Hechte
Der lateinische Begriff für Hechte lautet „Esocidae“. Sie sind eine Raubfischfamilie mit sogenannten Hundszähnen, die spitz nach hinten gebogen sind. Dazu kommen ein weites Maul und ein torpedoähnlich geformten Körper. Gegenüber anderen Fischen sind bei den Hechten die Afterflosse und die Rückenflosse weit hinten am Körper. Die Körperfarbe von Hechten ist meistens gelblich bis ins Braune hinein, lediglich Junghechte sind häufig grünlich gefärbt.

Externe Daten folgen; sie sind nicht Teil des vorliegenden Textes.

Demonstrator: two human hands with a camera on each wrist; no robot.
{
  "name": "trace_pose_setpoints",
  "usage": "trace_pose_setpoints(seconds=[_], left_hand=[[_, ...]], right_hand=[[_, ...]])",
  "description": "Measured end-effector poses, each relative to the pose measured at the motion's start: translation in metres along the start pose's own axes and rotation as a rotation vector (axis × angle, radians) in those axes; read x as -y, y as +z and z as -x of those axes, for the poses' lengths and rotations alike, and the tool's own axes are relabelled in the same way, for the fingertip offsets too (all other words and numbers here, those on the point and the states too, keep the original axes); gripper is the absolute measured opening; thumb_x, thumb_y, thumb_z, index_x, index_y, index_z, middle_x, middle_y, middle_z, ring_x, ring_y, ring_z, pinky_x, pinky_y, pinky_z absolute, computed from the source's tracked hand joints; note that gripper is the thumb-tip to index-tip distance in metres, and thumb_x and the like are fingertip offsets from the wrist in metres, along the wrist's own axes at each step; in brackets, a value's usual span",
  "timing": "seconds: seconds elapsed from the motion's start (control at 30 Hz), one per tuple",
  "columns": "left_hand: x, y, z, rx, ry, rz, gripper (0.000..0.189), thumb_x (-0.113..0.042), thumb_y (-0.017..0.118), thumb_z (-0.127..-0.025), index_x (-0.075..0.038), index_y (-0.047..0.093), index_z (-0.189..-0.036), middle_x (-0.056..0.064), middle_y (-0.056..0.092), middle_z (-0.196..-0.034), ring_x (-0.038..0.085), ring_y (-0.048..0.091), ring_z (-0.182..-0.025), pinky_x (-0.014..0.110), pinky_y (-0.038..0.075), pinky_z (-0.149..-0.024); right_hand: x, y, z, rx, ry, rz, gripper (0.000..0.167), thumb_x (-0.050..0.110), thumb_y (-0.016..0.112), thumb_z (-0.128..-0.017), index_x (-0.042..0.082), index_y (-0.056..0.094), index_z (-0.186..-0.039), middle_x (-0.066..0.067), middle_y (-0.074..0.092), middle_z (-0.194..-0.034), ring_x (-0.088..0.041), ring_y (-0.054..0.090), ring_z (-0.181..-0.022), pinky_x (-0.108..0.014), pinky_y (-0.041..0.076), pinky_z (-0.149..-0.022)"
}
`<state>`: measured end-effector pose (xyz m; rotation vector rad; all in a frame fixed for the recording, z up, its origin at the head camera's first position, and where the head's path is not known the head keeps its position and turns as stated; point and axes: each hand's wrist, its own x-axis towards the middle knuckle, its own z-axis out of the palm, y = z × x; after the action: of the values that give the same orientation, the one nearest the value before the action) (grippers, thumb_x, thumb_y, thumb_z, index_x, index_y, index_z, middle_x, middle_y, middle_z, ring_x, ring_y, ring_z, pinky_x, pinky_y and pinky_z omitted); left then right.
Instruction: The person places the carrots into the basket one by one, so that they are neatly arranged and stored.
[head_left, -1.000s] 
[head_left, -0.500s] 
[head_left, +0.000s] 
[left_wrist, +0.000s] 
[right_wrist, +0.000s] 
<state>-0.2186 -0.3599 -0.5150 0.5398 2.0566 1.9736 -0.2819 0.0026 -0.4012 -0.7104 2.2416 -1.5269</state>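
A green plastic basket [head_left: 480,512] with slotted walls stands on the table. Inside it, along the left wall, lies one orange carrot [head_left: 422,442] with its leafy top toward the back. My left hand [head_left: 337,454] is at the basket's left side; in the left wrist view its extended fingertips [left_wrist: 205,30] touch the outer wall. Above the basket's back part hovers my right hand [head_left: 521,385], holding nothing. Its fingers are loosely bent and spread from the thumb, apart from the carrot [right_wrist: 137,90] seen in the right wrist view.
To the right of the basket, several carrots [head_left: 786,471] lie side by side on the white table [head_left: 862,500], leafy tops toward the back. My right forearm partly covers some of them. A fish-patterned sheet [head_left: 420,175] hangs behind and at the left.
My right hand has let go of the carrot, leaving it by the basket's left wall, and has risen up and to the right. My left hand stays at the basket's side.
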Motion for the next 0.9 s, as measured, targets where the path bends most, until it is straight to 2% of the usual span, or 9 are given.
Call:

Der europäische Hecht wird als „Esox lucius“ bezeichnet und kann bis zu einem Meter lang werden. Die Weibchen können sogar 1,5 Meter lang werden und bis zu 35 kg schwer. Der Körperbau eines Hechtes ist sehr lang und nur wenig abgeflacht. Der Kopf ist flach und hat eine weite Mundspalte. Der Hecht hat ca. 110 bis 140 kleine Schuppen an seiner gesamten Seitenlinie.
Leben tun Hechte in Flüssen mit wenig Strömung und in Uferregionen klarer Seen. Als Standfisch ist er im Bereich der Ostsee aber auch im Brackwasser anzutreffen. Die Reviere die er als Einzelgänger bewohnt sind immer unterschiedlich groß. Durch die Reviergröße ist die maximale Anzahl der Hechte in einem bestimmten Gewässer festgelegt.
Der Hecht wird sehr als Speisefisch geschätzt. Da er allerdings sehr viele Gräten besitzt (Y-Gräten) wird er meistens zu Fischbällchen, sogenannten Hechtklösschen verarbeitet.